[INFORMATION]
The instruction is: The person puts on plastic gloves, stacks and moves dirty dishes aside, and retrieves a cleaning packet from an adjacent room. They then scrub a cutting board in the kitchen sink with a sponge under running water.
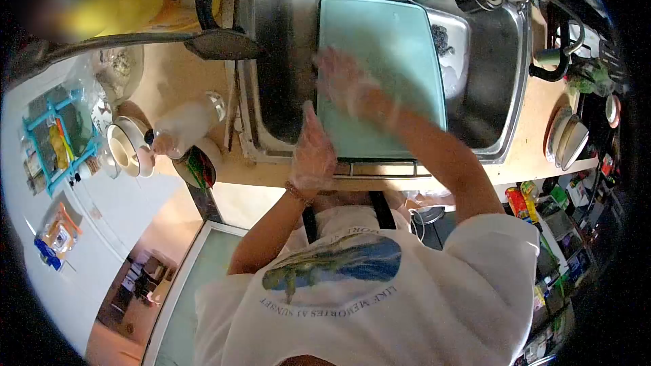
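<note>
Board (390,54) lies over the sink (489,105), whose frame likely bears it, while at the board's left edge the left hand (314,149) seems to steady it, grip impossible to tell, and the blurred right hand (346,83) spreads wide across it.

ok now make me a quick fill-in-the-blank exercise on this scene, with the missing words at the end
1. The board is over part of the metal ____.
2. The right hand, over the board, reaches ____ from the shirt than the left hand does.
3. The band is worn on the ____ wrist.
4. The shirt's main colour, around its print, is ____.

Missing words: sink; farther; left; white.
</note>
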A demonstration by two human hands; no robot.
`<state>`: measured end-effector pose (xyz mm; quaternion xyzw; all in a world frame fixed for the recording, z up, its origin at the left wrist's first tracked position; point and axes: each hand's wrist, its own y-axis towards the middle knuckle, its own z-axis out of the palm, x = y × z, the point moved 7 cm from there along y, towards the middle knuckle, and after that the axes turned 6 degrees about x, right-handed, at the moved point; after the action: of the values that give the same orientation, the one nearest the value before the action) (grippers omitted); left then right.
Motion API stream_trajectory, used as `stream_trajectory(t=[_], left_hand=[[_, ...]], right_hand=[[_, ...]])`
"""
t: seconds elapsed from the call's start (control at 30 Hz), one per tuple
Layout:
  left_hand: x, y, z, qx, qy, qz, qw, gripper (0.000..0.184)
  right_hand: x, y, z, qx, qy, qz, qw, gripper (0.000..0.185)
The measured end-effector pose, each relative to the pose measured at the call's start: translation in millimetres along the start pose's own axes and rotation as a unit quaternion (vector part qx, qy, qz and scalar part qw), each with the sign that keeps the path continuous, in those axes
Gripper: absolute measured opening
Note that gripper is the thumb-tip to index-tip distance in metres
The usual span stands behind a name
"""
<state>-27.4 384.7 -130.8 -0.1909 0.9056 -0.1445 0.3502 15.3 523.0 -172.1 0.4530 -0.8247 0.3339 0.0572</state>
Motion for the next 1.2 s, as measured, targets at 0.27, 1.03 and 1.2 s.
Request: stream_trajectory(t=[0.27,1.03,1.2], left_hand=[[-1.0,-1.4,2.5,-0.010,0.022,0.003,1.000,0.069],[7.8,-3.4,1.4,-0.001,0.016,-0.010,1.000,0.071],[24.4,4.2,-6.3,0.027,-0.160,-0.093,0.982,0.070]], right_hand=[[-154.5,-44.3,26.3,-0.105,-0.095,0.139,0.980,0.044],[31.1,28.8,12.7,-0.014,-0.148,-0.084,0.985,0.055],[-61.5,-100.4,40.3,0.045,0.136,0.026,0.989,0.058]])
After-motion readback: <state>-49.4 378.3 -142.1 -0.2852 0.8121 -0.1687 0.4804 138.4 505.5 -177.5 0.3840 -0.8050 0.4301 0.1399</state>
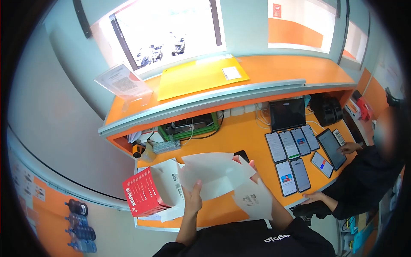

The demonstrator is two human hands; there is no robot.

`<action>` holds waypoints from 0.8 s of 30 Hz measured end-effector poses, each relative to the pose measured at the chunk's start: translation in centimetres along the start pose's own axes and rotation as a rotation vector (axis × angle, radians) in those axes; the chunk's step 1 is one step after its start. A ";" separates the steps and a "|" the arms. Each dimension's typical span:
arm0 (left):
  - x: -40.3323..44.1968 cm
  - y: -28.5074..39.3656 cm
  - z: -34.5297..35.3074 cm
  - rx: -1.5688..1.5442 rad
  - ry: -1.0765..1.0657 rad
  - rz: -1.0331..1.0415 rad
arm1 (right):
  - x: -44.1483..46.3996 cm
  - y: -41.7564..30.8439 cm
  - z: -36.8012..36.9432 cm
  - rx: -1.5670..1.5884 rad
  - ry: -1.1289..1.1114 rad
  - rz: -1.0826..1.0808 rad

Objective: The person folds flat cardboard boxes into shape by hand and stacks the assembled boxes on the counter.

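A white sheet of card with cut flaps (214,175) is held between my hands above the orange desk. My left hand (193,198) grips its left edge with the thumb on top. At its right side my right hand (251,169) is partly hidden behind the card, its fingers showing at the edge. A lower flap with small dark print (253,199) hangs over my right forearm. Left of my left hand lies a stack of red and white folded cartons (145,192) with more white card pieces beside it.
Several phones (291,145) lie right of centre before a dark laptop (287,115). A co-worker at the right touches a tablet (332,149). A raised shelf (282,68) with a yellow folder (199,77) runs behind. A black phone (242,155) lies beyond the card.
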State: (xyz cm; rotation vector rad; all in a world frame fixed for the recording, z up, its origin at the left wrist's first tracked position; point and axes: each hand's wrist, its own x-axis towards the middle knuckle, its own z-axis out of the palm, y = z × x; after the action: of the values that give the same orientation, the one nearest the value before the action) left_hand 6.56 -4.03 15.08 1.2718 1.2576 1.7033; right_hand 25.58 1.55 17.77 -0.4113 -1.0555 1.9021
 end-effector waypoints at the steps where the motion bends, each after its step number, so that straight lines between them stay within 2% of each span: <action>1: -0.3 0.2 0.6 -0.075 0.002 0.018 | 0.3 0.4 0.1 0.000 -0.051 -0.073; 2: -0.6 0.4 1.3 -0.076 0.003 0.018 | 0.5 0.6 0.2 -0.028 -0.160 -0.127; 5: -1.0 0.6 3.1 0.099 0.007 0.003 | 0.1 1.8 0.8 -0.292 -0.020 -0.207; 8: -1.7 -0.1 4.1 0.117 0.075 0.085 | 0.5 2.5 0.9 -0.124 0.097 -0.219; 9: -2.1 -0.4 4.3 0.165 0.072 0.139 | 0.7 2.6 0.7 -0.126 0.098 -0.219; 11: -2.3 -0.1 4.6 0.211 0.067 0.192 | 1.0 2.7 0.3 -0.163 0.242 -0.234; 13: -2.2 0.7 4.9 0.226 -0.017 0.276 | 1.5 3.8 -1.6 -0.162 0.254 -0.227; 15: -2.4 0.4 4.7 0.184 -0.027 0.243 | 1.5 4.5 -2.8 -0.161 0.264 -0.223; 17: -2.2 -0.3 4.0 0.142 -0.037 0.212 | 1.2 3.5 -2.2 -0.313 0.244 -0.196; 18: -1.8 -1.1 3.3 0.077 0.011 0.132 | 1.1 2.9 -1.7 -0.314 0.244 -0.195; 19: -1.6 -2.1 2.7 0.012 0.059 0.051 | 1.1 2.2 -1.0 -0.267 0.188 -0.277; 20: -1.6 -3.0 2.4 -0.050 0.201 -0.059 | 1.0 1.5 -0.4 -0.219 0.131 -0.357; 21: -1.5 -3.6 1.3 -0.052 0.203 -0.060 | 0.7 0.8 0.0 -0.221 0.131 -0.354; 23: -0.5 -3.8 -1.1 -0.147 0.323 -0.136 | 0.2 -0.9 0.0 -0.401 -0.066 -0.552; 24: -0.3 -3.5 -1.3 -0.154 0.322 -0.136 | 0.1 -2.0 -0.5 -0.437 -0.219 -0.563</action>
State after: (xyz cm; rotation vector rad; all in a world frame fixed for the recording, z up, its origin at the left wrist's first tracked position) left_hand 5.29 -3.59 11.55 0.8258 1.3294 1.9149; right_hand 26.91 2.37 19.12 -0.1206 -1.5517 1.2308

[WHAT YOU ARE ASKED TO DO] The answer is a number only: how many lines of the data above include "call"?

[WRITTEN SOLUTION] 2